К ним свернула проходившая мимо парочка. Синьора Доччи представила Адама, но после короткого обмена любезностями парочка, уловив завуалированный намек хозяйки, удалилась.
Некоторое время синьора Доччи молча водила тростью по гравию, потом подняла голову.
— У вас есть дар, не растратьте его впустую.
— Вы все-таки разговаривали с ним.
— Он прав. Вы чувствуете то, чего не чувствуют другие.
— Или, может быть, я такой заурядный, что все неординарное меня настораживает.
Она снова рассмеялась.
— Жаль, что вы уезжаете. И жаль, что мы встретились только на закате моей жизни. Могли бы стать очень хорошими друзьями.
Смущенный, он промолчал. Так с ним никто еще не разговаривал.
— Запомните эти слова.
— Запомню.
Синьора Доччи неловко повернулась и одобрительно оглядела виллу. На террасе уже царило оживление, голоса сливались в приглушенный гул. Солнце опускалось за край крыши.
— А теперь проводите старуху к гостям. Пора объявить обед.

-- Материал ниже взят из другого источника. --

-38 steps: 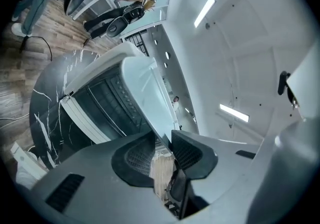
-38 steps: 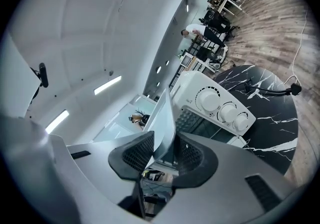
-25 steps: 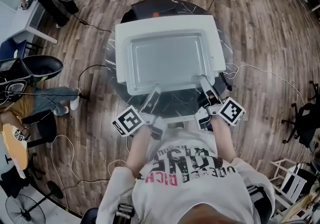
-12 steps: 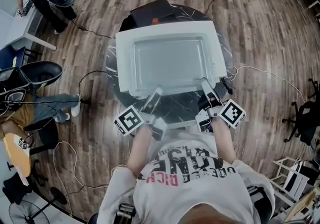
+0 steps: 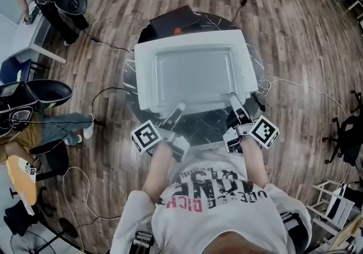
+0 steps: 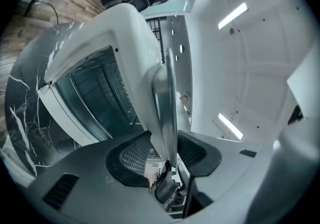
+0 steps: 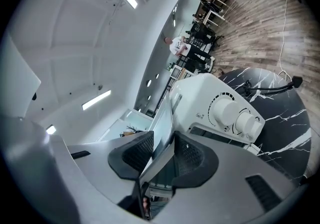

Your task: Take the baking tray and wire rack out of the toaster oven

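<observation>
A grey baking tray (image 5: 195, 74) lies flat on top of the white toaster oven (image 5: 250, 71), which stands on a round black marble table (image 5: 207, 127). Both grippers sit at the tray's near rim. My left gripper (image 5: 177, 109) has just been opening. The tray rim (image 6: 163, 98) runs between its pads, and a gap shows beside the left pad (image 6: 134, 155). My right gripper (image 5: 232, 100) is shut on the rim at the near right corner, where the tray edge (image 7: 161, 118) is pinched between its pads. The oven's glass door (image 6: 95, 93) and its knobs (image 7: 227, 110) show in the gripper views. No wire rack is visible.
A black box (image 5: 173, 17) sits behind the oven at the table's far edge. Cables (image 5: 295, 83) trail over the wood floor around the table. A seated person (image 5: 57, 122) and office chairs (image 5: 34, 85) are at the left, and another chair (image 5: 343, 134) is at the right.
Both grippers stay at the tray's near rim and the tray stays on the oven. The whole scene sits slightly higher in the head view.
</observation>
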Motion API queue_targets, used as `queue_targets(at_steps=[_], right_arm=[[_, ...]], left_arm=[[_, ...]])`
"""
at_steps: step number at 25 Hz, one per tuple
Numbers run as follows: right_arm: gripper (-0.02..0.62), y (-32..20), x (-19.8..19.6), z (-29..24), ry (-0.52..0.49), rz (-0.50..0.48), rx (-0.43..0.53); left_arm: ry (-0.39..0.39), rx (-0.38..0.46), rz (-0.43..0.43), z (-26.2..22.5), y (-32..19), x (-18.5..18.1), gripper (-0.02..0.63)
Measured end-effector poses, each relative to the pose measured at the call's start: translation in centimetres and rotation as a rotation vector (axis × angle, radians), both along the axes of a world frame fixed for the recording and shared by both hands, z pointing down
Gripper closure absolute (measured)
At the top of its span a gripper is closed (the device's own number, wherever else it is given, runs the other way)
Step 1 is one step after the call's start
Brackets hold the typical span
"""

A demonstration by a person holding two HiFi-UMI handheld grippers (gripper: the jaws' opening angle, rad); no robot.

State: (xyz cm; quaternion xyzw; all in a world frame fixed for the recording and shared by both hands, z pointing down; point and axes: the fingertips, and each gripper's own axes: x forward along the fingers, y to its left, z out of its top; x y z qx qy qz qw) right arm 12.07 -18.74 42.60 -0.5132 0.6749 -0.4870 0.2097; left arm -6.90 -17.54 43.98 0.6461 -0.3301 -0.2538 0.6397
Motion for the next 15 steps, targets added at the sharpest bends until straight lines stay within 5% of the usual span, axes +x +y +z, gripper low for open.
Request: queue_targets(at_steps=[10, 15], right_arm=[[0.472, 0.50, 0.60, 0.90, 0.022, 0.019, -0.047], [0.469, -0.06, -0.23, 0.01, 0.009, -0.038, 0.011]], left_arm=[[0.035, -0.017, 0.008, 0.18, -0.12, 0.05, 0.440], [0.012, 0.007, 0.004, 0.16, -0.05, -0.06, 0.439]])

Гарри устроил так, что синьора Педретти — новая любовь всей его жизни — села между ними.
— Представь меня в лучшем виде, — прошептал он, заметив, что она приближается к их столу.
— Как?
— Просто будь самим собой.
Молодая, миниатюрная, шаловливая и прекрасная — такой была синьора Педретти. Тонкие запястья блестели золотом, рот краснел ярким пятном. В отличие от Гарри она вовсе не удивилась тому, что провидение снова свело их вместе. И вовсе не была огорчена этим.
Синьора Педретти оказалась куда более интересной соседкой, чем дама слева от Адама, которая обнаружила признаки жизни только тогда, когда он обратил внимание на ожерелье у нее на шее.